Page 1 of 2

folding a single record into multiple records at fixed width

Posted: Tue Jun 19, 2007 10:01 am
by news78
We get a data flat file which has just one line. We need to fold/split this record at a fixed width and load the records into a oracle table.

E.g.
1A000AER000UTQQ should get converted to(assuming width of 5)
1A000
AER00
0UTQQ
Then these 3 records will be loaded into a table.

Whats the best way to go about this? One option is to use unix fold command from within datastage and then load the records. The volume is considerable, we are expecting number of records(after the split) ~ 9 million rows

Any suggestions?

Posted: Tue Jun 19, 2007 10:05 am
by DSguru2B
Is it a single column input and single column output?

Posted: Tue Jun 19, 2007 10:38 am
by news78
DSguru2B wrote:Is it a single column input and single column output?
Yes it is Single column output. Input as I said is one line, which I assume can be considered as single col in input.

Posted: Tue Jun 19, 2007 10:49 am
by DSguru2B
Well then in the transformer, you can substring and add Char(013):Char(010) after every fifth position. This way you are adding a unix new line character which will split them.

Posted: Tue Jun 19, 2007 11:01 am
by news78
DSguru2B wrote:Well then in the transformer, you can substring and add Char(013):Char(010) after every fifth position. This way you are adding a unix new line character which will split them.
Thing that am concerned about is the volume. As I said this one line will be large. Approx 603000000 characters. Which after split gets converted to approx 9 million rows. Does DS read the entire line in memory or this will not be a performance impact?

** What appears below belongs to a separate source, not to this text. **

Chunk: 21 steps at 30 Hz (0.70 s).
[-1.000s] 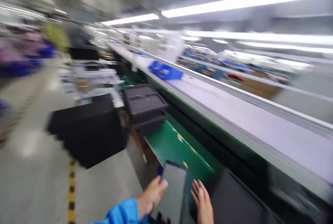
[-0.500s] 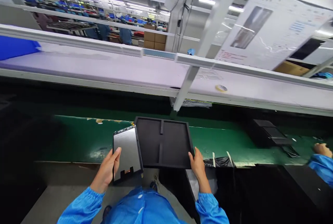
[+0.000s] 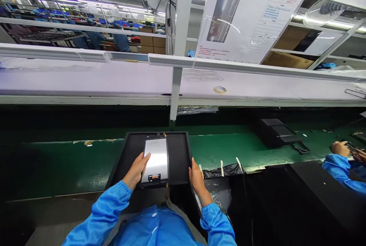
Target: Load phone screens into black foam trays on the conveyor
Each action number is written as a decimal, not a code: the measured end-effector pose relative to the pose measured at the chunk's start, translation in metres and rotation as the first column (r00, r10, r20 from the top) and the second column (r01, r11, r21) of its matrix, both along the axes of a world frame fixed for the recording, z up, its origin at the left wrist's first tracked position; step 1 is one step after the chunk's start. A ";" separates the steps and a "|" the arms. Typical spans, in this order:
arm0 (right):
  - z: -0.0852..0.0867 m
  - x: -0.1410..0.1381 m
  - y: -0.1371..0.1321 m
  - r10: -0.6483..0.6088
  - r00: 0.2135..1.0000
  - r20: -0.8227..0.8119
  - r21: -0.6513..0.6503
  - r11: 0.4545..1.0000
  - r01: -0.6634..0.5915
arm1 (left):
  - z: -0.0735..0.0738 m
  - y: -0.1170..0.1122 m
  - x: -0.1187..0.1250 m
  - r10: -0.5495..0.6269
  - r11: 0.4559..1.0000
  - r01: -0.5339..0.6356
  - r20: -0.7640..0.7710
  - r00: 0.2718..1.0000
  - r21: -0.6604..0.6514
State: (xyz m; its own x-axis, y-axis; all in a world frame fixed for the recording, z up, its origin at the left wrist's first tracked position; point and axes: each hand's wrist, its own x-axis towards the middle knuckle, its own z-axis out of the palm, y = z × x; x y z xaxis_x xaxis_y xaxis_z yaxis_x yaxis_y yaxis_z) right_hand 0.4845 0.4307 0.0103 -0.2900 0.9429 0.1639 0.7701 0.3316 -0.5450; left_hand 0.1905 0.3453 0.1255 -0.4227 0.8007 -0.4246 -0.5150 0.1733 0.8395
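Note:
My left hand (image 3: 137,171) is closed on the left edge of a tablet-sized display panel (image 3: 156,156), its thumb on the silvery back. The panel has a dark frame, with an orange flex piece near its lower edge. It lies over the middle of a shallow black tray (image 3: 179,158), hiding most of the divider; whether it rests on the tray floor I cannot tell. My right hand (image 3: 197,179) grips the tray's right edge, thumb along the rim, fingers partly hidden below. The tray is at the front edge of the green bench (image 3: 223,147).
To the right stand a stack of black trays (image 3: 277,131) and a small black frame (image 3: 300,147). A co-worker's hands (image 3: 341,149) hold a dark part at far right. A tape roll (image 3: 220,89) lies on the white shelf (image 3: 128,78), behind a white post (image 3: 175,97).
The display panel has moved from beside the tray's left edge to over its middle, with my left hand still on it. My right hand keeps the tray's right edge. The view has turned right.

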 end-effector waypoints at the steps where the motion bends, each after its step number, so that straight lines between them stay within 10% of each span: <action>1: -0.002 0.000 0.000 0.003 1.000 -0.007 0.003 1.000 -0.003 | -0.003 0.011 0.006 -0.042 0.999 0.042 0.001 0.999 0.000; 10: -0.005 -0.003 -0.001 -0.032 0.999 -0.033 0.000 0.999 0.032 | -0.047 0.094 0.058 -0.134 0.990 0.130 -0.069 0.989 -0.059; 21: -0.004 -0.002 -0.003 -0.033 0.999 -0.012 0.014 0.999 0.033 | -0.082 0.109 0.070 -0.033 0.994 0.001 -0.296 0.955 -0.106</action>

Posted: Tue Jun 19, 2007 11:14 am
by DSguru2B
Substrings are pretty fast. It should not have any performance impact. Run a test on 25% of your expected input.

Posted: Tue Jun 19, 2007 12:11 pm
by news78
DSguru2B wrote:Substrings are pretty fast. It should not have any performance impact. Run a test on 25% of your expected input.

OK this may be a silly question, but is there any function to substring(I tried link.record[1,5]) after "every" 5 chars as you suggested or do I need to write a custom routine to achieve this?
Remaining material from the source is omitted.